Third in line is a staging of William Congreve's The Way of the World which will be directed by Yale rep's artistic director, Stan Wojewodski. A social satire, The Way of the World debuted in 1700, which also happens to be the year of Yale's founding. The story involves "multiple courses to betrayal, wealth, extra-marital dalliances and the first pre-nuptial agreement." The show runs Feb. 8 - Mar. 3, 2001. Next up is George F. Walker's exploration of cultural identity, Heaven which runs Nov. 24 - Dec. 16. Directed by Evan Yionoulis, Heaven is the story of a "human rights lawyer and perpetual cynic who watches his life crumble around him only to find that the afterlife may further defy his expectations." Director Yionoulis has been a resident director at Yale Repertory Theatre and chair of the acting program at Yale School of Drama since the fall of 1998. At Yale Rep, she directed Galileo, as well as the world premiere ofPetersburg.
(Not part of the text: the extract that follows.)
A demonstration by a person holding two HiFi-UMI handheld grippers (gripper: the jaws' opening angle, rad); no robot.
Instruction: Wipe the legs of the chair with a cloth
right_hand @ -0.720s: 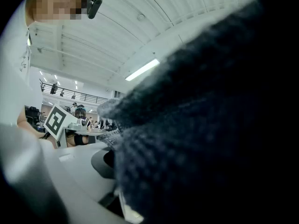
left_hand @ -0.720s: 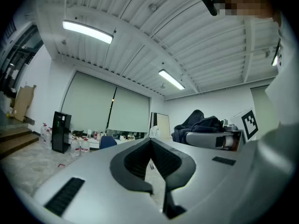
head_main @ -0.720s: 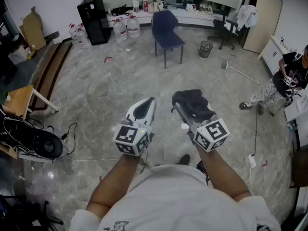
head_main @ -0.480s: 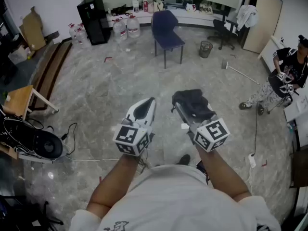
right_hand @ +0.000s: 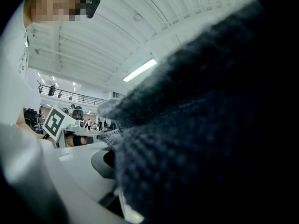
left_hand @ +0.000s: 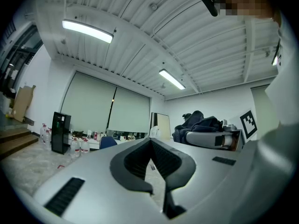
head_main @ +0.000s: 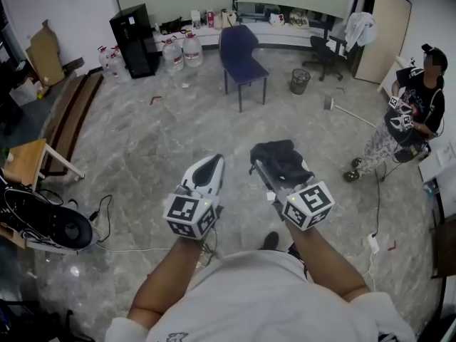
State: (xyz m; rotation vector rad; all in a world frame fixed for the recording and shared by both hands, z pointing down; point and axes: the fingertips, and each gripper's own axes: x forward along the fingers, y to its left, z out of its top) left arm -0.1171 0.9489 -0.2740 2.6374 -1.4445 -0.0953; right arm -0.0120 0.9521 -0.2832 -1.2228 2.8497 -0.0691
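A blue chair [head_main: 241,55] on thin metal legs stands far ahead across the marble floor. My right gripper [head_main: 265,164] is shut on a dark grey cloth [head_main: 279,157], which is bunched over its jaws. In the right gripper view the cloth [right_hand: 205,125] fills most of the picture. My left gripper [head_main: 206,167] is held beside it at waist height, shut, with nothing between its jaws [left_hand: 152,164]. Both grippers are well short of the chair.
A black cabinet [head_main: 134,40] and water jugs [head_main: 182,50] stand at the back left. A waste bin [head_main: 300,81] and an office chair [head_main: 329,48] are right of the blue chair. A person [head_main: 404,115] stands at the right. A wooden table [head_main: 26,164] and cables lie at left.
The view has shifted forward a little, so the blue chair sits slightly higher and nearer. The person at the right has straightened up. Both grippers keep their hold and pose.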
She has earned an Obie Award, a DramaLogue Award and the 1995 Oppenheimer Award. Yionoulis is a graduate of Yale College and Yale School of Drama.

The fifth offering of the season involves a nine-year tradition of presenting a "special project of Yale School of Drama's graduating acting class." The tradition continues this season with a world-premiere adaptation of Aristophanes' classic comedy The Birds. Directed by Christopher Bayes, The Birds will run Mar. 22 - Apr. 14. Director Christopher Bayes' New York credits include Red Noses, The Big Day (a clown show), Four by Feydeau, Ubu Roi and Wreckage. Known best for his work in physical comedy and clowning, Bayes received a 1999-2000 Fox Foundation Fellowship and is currently on the faculty of Yale School of Drama, Juilliard, New York University and The Actors Center.
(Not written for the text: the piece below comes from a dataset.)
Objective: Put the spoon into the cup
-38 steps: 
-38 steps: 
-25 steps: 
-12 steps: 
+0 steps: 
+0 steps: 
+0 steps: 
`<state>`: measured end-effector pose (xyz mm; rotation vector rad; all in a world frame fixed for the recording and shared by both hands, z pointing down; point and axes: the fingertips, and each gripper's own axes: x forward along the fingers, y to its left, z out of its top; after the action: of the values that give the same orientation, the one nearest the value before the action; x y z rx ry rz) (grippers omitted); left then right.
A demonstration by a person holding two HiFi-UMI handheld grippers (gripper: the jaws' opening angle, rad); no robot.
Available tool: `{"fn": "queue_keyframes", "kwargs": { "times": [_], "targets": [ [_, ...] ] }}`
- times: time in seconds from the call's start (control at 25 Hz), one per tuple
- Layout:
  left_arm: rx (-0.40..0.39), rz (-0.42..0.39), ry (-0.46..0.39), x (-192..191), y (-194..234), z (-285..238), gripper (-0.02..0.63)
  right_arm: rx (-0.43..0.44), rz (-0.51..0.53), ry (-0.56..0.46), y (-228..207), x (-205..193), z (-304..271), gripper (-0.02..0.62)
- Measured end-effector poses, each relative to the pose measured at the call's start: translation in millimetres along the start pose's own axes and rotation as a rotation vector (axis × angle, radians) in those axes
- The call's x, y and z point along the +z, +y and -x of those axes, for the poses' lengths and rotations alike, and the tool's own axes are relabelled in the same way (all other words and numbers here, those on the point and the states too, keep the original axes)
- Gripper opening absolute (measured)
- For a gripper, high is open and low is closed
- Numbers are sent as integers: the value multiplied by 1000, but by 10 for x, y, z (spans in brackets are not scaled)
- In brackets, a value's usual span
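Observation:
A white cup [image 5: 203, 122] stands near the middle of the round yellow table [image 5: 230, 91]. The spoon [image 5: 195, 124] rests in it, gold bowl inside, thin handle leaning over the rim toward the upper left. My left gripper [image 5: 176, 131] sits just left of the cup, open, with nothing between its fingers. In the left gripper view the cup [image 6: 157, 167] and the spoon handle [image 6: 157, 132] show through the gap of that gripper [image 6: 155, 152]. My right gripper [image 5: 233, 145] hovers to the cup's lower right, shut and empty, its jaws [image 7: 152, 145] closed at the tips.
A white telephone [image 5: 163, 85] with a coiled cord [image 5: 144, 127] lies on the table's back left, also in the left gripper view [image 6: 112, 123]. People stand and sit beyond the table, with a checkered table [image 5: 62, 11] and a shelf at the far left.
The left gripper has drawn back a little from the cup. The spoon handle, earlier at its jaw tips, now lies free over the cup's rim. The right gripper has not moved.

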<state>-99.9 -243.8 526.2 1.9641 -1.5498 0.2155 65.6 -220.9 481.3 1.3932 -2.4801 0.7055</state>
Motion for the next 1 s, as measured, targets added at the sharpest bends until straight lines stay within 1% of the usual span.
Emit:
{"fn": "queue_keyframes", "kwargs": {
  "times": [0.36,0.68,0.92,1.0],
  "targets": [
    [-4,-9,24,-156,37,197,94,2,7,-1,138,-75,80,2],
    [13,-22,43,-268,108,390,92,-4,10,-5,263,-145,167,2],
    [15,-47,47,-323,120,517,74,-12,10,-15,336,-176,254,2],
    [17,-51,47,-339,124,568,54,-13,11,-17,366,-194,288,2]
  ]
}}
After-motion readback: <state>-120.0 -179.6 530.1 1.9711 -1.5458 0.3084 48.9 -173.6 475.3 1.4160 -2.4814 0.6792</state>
Yale's season closes with 1929's Big Night by Dawn Powell, running Apr. 26 - May 19, 2001. Originally titled The Party and later produced as Big Night, this domestic tragicomedy takes a look at what happens when "the board room and the bedroom work hand in glove." In Big Night, Ed Bonney woos a big account with "good whiskey, fine food and a Broadway singer to belt a couple of tunes, until his wife balks at being part of the entertainment." Powell wrote more than 100 stories and several novels and counted among her friends Ernest Hemingway, e.e. cummings, Jean-Paul Sartre, Samuel Beckett and Dorothy Parker. Big Night was first produced by the Group Theater.